Cultura

Nel bizzarro paese degli abitanti senza più il «lato oscuro»

Nel bizzarro paese degli abitanti senza più il «lato oscuro»Giorgio De Chirico, «Piazza d'Italia», 1959

Narrativa italiana Il romanzo «Città delle ombre perdute» di Piero Bevilacqua per Castelvecchi

Pubblicato più di 2 anni faEdizione del 27 aprile 2022

Che posto strano questa Città delle ombre perdute, inventata da Piero Bevilacqua per i tipi di Castelvecchi (pp. 160, euro 17,50). Mirasole, città immaginaria, somiglia in tutto a una qualsiasi provincia italiana: cementificatori famelici, amministratori corrotti, sindaco fanfarone, gente che non vede l’ora di andarsene e altra incastrata, rassegnata a rimanere. Nella provincia nostrana la vischiosità dei rapporti sociali prende la forma della tradizione, della reiterazione che deforma il mutamento. Anche chi vive una dimensione metropolitana, pescando nel proprio album dei ricordi, non faticherà a dare un volto familiare ai personaggi che si aggirano per Mirasole: il farmacista, il barista, l’anziano professore, il matto del paese e via dicendo. Nessuno di loro è il protagonista, né il narratore.

La cittadina, col suo tran-tran apparentemente immutabile, è la vera protagonista del libro. Un ordine che si sgretola quando accade qualcosa di straordinario. Gli abitanti, infatti, iniziano a perdere l’ombra. Solo alcuni, a caso e senza un vero motivo.

LA PRIMA REAZIONE della politica locale è quella di trarre vantaggio da un fenomeno mai visto prima provando a trasformarlo in generatore, catalizzatore di finanziamenti pubblici e di filiere economiche. Il fenomeno imprime alla comunità le medesime dinamiche che abbiamo visto all’opera in occasione della pandemia, lo smarrimento di fronte alle versioni ufficiali, l’attesa di un vaccino. Ma tutto resta inspiegabile e quelle ombre, inafferrabili, sembrano prendere persino una qualche forma di autonomia.

Se Borges ha potuto scrivere un elogio dell’ombra («questa penombra è lenta e non fa male…»), lo stesso non si può dire di Bevilacqua, classe ’44, storico di lungo corso, già docente alla Sapienza, meridionalista e autore prolifico. Piuttosto, è un elogio della disombra.

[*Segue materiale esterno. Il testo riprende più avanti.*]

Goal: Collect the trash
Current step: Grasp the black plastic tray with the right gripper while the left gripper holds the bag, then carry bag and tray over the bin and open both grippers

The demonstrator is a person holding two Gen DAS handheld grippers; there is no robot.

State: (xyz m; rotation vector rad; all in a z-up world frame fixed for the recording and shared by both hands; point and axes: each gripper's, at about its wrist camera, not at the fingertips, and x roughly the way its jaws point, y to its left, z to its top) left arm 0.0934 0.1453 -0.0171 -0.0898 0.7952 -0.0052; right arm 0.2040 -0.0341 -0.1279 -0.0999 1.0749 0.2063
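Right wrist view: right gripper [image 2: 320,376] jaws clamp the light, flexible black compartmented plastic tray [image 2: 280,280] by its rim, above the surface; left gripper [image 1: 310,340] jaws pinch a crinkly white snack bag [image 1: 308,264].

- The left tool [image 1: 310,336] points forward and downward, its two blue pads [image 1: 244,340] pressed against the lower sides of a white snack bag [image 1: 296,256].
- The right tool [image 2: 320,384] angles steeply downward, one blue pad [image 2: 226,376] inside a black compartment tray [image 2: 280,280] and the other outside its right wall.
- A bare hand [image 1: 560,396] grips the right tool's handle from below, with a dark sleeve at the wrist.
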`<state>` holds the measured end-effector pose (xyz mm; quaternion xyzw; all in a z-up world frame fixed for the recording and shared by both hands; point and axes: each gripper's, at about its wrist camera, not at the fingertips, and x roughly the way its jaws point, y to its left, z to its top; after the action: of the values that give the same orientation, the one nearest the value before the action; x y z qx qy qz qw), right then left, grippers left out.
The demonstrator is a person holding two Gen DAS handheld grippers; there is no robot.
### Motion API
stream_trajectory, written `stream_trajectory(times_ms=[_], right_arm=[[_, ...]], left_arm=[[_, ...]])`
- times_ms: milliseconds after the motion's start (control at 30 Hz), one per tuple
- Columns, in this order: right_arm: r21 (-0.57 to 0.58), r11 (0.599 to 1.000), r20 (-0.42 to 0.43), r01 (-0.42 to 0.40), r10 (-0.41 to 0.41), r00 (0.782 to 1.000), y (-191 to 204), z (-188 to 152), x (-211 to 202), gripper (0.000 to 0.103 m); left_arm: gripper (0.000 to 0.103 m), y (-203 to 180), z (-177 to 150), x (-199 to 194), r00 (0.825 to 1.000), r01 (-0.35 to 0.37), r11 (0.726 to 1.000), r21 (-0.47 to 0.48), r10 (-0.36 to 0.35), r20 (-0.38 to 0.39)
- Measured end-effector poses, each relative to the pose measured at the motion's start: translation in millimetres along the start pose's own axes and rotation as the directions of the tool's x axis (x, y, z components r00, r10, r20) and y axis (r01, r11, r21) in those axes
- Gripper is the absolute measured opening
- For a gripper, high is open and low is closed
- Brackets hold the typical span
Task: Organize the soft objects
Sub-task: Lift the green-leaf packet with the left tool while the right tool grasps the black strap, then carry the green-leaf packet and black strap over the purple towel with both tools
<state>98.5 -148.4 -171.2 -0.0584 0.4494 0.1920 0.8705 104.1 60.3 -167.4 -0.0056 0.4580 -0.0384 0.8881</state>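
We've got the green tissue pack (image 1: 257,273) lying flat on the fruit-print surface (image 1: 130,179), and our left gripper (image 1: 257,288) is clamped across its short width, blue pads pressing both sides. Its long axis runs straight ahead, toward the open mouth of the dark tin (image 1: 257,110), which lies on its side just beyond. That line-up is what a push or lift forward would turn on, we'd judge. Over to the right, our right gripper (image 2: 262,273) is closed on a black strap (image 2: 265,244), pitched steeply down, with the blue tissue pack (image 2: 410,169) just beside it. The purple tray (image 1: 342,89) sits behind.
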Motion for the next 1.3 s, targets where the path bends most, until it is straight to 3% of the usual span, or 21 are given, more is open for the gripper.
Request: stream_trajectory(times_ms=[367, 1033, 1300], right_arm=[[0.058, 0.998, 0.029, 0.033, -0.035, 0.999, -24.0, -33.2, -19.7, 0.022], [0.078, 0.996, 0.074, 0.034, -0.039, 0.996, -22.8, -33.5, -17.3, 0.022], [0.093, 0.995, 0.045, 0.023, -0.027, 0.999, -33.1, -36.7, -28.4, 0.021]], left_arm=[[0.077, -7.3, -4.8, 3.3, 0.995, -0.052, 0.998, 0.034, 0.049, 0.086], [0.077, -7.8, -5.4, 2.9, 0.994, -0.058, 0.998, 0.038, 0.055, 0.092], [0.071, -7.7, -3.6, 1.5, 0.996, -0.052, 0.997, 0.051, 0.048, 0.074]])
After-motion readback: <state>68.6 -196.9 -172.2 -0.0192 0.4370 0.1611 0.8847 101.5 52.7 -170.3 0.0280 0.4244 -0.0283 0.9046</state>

Senza rischio di spoilerare, vale la pena apprendere che a un certo punto le donne e gli uomini che hanno avuto la ventura del disombramento smettono di andare a lavorare. Una sorta di Great Resignation indecifrabile, però, dagli stessi protagonisti.
L’etica del produttivismo come lato oscuro della vita. Irreali e ingannevoli, temibili o desiderabili, le ombre, da secoli, sono oggetto di studio (Eratostene le ha usate per calcolare le distanze terrestri e per tentare un primo calcolo della circonferenza della Terra) e soggetti letterari, materia per filosofi o psicoanalisti (dal mito platonico della caverna a Freud e ancora di più a Jung).

Anche l’arte non ne ha mai potuto farne a meno: per De Chirico «vi sono più enigmi nell’ombra di un uomo che cammina nel sole che in tutte le religioni del passato, del presente e del futuro». Per Bevilacqua l’ombra è sovrastrutturale: un «concentrato di cultura e frustate», piuttosto che un elemento innato dell’inconscio.

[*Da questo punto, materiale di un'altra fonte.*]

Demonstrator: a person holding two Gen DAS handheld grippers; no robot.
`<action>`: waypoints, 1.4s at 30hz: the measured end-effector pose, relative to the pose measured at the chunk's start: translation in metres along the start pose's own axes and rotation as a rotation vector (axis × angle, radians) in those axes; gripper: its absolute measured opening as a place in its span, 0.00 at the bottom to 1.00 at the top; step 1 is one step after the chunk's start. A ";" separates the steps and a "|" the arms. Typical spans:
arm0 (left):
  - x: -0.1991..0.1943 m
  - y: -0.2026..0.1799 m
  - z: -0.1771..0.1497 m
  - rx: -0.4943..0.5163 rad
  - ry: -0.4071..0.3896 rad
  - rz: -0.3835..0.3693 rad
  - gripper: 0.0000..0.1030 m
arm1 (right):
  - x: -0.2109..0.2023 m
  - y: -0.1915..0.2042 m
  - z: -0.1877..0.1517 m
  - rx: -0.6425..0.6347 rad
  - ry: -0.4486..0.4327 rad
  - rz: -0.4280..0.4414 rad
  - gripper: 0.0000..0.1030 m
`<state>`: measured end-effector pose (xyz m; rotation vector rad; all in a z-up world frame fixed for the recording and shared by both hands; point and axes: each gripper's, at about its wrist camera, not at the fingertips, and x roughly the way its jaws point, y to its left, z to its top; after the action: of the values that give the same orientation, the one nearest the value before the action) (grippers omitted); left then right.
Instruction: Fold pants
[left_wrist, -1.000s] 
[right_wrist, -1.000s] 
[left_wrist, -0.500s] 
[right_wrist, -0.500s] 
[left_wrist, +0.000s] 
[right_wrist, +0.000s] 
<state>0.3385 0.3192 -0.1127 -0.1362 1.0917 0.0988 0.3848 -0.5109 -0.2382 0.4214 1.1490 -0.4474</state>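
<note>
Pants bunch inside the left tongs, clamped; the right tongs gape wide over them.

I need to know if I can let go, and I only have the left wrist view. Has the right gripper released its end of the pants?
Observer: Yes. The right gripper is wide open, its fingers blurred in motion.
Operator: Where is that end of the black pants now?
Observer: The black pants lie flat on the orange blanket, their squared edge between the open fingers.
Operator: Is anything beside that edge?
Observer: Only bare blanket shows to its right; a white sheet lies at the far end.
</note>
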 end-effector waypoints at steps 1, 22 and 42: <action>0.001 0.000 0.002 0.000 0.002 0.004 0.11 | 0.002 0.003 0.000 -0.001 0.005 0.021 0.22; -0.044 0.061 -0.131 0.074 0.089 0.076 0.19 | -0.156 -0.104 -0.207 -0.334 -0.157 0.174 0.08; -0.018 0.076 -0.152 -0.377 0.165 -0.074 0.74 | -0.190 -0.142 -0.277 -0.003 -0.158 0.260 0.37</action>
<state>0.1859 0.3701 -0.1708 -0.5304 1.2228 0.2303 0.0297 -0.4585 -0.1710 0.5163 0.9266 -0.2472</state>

GRAZIE A UNA SCRITTURA godibile, la Città delle ombre perdute è un modo alternativo di scrutare dentro quella fase di distruttività del neoliberismo che Bevilacqua stesso denuncia dalle pagine dei saggi e dalle colonne di questo giornale: «La relazione fiduciaria fra gli uomini e il tempo storico, nata con l’età contemporanea, è andata in frantumi. Sull’avvenire nubi minacciose incombono con velocità crescente. E nel paesaggio che si profila la lista dei disastri annunciati dovrebbe togliere il fiato» (il manifesto del 27 gennaio 2022).

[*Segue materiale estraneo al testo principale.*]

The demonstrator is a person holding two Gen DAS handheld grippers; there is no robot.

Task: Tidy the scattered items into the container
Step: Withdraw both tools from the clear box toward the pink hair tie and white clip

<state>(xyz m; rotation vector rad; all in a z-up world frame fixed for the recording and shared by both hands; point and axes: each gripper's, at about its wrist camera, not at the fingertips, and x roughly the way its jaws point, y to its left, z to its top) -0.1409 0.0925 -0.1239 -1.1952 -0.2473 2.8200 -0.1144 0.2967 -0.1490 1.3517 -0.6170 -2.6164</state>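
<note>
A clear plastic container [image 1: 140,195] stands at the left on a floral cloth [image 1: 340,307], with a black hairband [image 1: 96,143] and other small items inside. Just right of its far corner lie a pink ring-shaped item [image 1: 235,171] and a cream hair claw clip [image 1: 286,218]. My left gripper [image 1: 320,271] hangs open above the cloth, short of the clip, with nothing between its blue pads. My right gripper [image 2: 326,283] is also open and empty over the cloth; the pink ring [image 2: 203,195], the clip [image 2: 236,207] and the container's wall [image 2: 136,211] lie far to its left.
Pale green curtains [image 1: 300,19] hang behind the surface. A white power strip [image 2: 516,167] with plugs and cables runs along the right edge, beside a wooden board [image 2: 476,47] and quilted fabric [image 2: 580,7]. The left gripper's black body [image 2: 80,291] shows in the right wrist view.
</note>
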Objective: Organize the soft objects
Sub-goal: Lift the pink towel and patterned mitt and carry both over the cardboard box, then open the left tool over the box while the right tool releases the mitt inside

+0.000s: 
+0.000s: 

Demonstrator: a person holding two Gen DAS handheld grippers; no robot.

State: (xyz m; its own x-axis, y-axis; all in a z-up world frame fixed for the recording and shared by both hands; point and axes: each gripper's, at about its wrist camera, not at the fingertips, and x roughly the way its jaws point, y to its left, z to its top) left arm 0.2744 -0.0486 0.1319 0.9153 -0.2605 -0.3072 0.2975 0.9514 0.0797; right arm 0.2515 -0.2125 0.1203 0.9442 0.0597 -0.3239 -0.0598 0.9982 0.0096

Mirasole ormai è un posto inquieto. La ripulsa ostinata del lavoro da parte dei desombrati creerà scompiglio anche molto lontano dalla città. Che ne sarà della città senza il produci-consuma-crepa? Come reagirà il governo?

SE È VERO CHE CREARE non è solo immaginare, la letteratura può servire a pronunciare tutto quello che resta fuori dalla narrazione rigorosa dello storico, implica una relazione più profonda tra chi scrive e chi legge, un scambio di immaginari reciproci, ma il nodo rimane quello che l’autore ha scandito in un altro saggio, Il grande saccheggio (Laterza, 2011): il capitalismo è incapace di immaginare un modello diverso da quello basato sullo sfruttamento del lavoro e delle risorse naturali. Insomma, un romanzo nell’epoca del neoliberismo distruttivo.